Days, weeks and now 22 months later, Wenzl said he’s had time to reflect on his actions. He knows that many people have died trying to subdue an active shooter. Most recently, a high school linebacker in Oxford, Michigan, was shot and killed while trying to disarm a gunman.

Wenzl said his adult daughters alternately applauded him and chided him.

“They kind of said, ‘Go figure, my dad’s crazy — my dad’s a dumb— if he tackles a guy with a gun when he don’t have nothing. But I made sure I had the element of surprise. I just wanted to make sure I hit him like a ton of bricks.”

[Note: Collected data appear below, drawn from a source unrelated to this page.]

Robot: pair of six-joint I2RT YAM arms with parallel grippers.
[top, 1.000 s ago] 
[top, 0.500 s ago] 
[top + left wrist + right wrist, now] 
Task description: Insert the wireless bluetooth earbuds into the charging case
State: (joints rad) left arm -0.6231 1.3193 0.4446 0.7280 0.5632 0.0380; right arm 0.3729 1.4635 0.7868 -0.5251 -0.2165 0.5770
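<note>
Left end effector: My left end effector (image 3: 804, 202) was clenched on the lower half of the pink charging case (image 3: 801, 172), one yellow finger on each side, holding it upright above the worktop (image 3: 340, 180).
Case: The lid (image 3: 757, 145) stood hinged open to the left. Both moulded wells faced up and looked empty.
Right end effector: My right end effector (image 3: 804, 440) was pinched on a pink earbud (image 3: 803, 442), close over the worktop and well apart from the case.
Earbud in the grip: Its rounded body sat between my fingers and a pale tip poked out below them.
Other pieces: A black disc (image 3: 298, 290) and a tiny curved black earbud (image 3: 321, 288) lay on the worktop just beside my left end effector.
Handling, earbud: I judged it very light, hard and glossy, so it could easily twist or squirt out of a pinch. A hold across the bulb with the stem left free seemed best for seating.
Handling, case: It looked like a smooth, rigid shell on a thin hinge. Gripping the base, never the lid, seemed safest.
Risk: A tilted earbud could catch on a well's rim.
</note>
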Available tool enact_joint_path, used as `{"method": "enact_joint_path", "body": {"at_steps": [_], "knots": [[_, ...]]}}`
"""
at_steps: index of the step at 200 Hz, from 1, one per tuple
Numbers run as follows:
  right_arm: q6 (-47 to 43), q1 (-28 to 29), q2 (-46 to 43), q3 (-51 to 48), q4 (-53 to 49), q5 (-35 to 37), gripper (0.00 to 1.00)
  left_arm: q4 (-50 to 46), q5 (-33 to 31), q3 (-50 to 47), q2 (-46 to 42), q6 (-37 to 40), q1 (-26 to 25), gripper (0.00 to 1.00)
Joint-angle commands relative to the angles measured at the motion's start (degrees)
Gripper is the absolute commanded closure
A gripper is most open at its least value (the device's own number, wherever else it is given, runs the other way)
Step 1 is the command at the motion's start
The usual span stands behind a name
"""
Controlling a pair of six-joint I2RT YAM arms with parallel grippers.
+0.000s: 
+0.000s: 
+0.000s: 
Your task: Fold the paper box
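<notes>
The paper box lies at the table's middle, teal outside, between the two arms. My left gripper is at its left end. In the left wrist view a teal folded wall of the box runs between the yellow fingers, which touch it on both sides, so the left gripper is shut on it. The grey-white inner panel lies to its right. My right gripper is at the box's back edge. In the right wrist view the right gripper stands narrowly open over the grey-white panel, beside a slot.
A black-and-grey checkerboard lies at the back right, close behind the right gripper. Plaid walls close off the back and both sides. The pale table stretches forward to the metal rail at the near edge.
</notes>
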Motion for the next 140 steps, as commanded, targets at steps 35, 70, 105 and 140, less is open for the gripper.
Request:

Wenzl himself has had rough patches in his life. In his mid-20s, he suffered a traumatic brain injury in a car crash caused by a drunken driver. Since then, he’s battled depression and his share of ups and downs.

So he has sympathy for Muhle.

Jacobsen, the prosecutor, gave one fact that still concerns her: In interviews with police in the hours after the shooting, she said, Muhle said he would do it again.

Wenzl wonders whether that was just a further cry for help — not much different than Muhle’s “you’re not a hero” refrain when he was pinned.

Wenzl said everyone in the store that day was lucky that the only blood spilled was when Gray hit Muhle in the head. Muhle’s blood dripped onto Wenzl’s work boots.

Wenzl said he hopes that Muhle gets the help he needs.

“My sole focus was not letting him hurt anybody or hurt himself,” he said. “Because, I mean, that could have been one of my kids shopping. And we’ve had too much of this stuff.”